横綱豊昇龍が、苦手としていた小結高安を下し、白星発進した。素早く踏み込んで、左上手をがっちり。
相手の強引な右すくい投げに体を寄せ、左外掛けで倒した。「新会場の最初を僕の相撲で締めた。うれしかった」と話した。
過去の対戦は、不戦勝と不戦敗をのぞけば1勝9敗。合口が悪く、最近は3連敗中だったが「苦手とか何も思っていなかった」と話したとおり、データを吹き飛ばす完勝だった。

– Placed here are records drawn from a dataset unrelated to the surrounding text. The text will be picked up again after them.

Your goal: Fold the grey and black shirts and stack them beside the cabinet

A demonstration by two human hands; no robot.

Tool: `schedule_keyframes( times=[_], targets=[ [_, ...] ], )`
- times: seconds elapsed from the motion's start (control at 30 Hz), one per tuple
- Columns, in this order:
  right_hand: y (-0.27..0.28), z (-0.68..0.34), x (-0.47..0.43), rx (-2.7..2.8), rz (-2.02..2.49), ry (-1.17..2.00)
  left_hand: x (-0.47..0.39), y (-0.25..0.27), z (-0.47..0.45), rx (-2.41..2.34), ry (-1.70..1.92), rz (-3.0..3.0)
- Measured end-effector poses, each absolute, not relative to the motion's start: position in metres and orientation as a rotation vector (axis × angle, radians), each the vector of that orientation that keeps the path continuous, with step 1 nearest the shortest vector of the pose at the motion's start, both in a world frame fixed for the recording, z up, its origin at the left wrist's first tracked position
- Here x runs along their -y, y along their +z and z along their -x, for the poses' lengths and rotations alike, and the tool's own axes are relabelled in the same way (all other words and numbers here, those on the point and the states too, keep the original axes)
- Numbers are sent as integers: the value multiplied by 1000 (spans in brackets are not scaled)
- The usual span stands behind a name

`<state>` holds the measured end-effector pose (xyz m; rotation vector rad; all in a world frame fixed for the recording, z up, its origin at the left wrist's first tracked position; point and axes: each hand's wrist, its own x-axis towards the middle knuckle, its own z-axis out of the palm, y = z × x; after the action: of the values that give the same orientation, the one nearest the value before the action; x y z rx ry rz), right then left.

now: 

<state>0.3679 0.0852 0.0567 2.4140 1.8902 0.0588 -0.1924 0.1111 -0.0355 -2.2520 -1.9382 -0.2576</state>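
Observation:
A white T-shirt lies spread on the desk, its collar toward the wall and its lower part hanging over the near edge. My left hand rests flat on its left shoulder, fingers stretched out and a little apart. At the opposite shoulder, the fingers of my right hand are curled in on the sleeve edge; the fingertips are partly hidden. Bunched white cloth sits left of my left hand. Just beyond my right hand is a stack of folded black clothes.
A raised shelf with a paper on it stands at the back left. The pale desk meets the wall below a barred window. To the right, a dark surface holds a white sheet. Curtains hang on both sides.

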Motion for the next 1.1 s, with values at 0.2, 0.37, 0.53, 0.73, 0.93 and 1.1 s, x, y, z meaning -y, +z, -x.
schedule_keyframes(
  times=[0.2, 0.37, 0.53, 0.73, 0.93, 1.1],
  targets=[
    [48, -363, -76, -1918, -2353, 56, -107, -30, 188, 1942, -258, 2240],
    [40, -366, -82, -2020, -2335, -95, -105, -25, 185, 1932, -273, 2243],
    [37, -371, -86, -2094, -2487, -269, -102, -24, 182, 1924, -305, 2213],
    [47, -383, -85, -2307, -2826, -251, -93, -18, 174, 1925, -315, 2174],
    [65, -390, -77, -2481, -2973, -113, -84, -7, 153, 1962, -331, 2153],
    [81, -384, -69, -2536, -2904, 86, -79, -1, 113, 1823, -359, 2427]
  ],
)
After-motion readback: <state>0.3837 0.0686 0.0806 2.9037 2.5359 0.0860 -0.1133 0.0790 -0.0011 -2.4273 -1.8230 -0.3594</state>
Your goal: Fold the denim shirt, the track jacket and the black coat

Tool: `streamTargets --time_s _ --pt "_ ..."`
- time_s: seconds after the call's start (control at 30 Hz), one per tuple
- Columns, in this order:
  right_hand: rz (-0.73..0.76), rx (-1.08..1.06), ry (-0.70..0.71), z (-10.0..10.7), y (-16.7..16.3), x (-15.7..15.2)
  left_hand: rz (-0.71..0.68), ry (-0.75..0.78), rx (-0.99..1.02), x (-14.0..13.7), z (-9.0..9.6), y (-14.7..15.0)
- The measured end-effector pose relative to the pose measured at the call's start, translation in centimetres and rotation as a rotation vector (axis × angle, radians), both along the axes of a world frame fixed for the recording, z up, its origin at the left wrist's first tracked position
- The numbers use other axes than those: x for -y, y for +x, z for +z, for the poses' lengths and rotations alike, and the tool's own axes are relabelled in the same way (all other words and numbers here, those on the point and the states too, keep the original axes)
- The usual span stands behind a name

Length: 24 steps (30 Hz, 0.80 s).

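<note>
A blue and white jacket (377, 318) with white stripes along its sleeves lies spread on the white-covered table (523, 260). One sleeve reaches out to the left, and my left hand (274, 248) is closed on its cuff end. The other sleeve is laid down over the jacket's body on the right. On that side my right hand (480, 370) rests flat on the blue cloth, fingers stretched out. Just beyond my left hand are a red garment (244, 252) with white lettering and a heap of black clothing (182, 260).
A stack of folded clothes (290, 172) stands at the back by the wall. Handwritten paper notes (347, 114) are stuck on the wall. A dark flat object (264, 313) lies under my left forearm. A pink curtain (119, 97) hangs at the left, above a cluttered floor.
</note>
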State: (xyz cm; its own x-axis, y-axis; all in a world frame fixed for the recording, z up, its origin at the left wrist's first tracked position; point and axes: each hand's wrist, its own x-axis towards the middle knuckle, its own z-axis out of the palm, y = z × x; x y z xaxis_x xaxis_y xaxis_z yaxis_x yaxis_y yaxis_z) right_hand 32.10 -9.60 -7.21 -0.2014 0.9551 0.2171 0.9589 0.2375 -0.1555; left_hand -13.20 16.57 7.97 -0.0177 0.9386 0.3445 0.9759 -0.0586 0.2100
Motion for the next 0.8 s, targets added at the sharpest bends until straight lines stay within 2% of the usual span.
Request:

大の里の昇進により、4年ぶりに東西の横綱がそろった。番付全体が充実し、横綱が2人で引っ張っていく-。そんな見方について、豊昇龍は強めの言葉で持論を口にした。「(2横綱は)ファンとしては楽しみだけど、俺たちは個人だから。自分の行動だけを考えていく」。控えで大の里の白星を見届けたことにも「特に意識していない。『あっ、勝ったんだな』って」と、先輩横綱としての視点は封印した。
「場所中は個人だから。団体戦ではない。自分のことだけを考えてやっていく。以上」。かねて指摘されている横綱昇進後初の優勝へ向け、自らの関心を、自らのみへ向け始めた。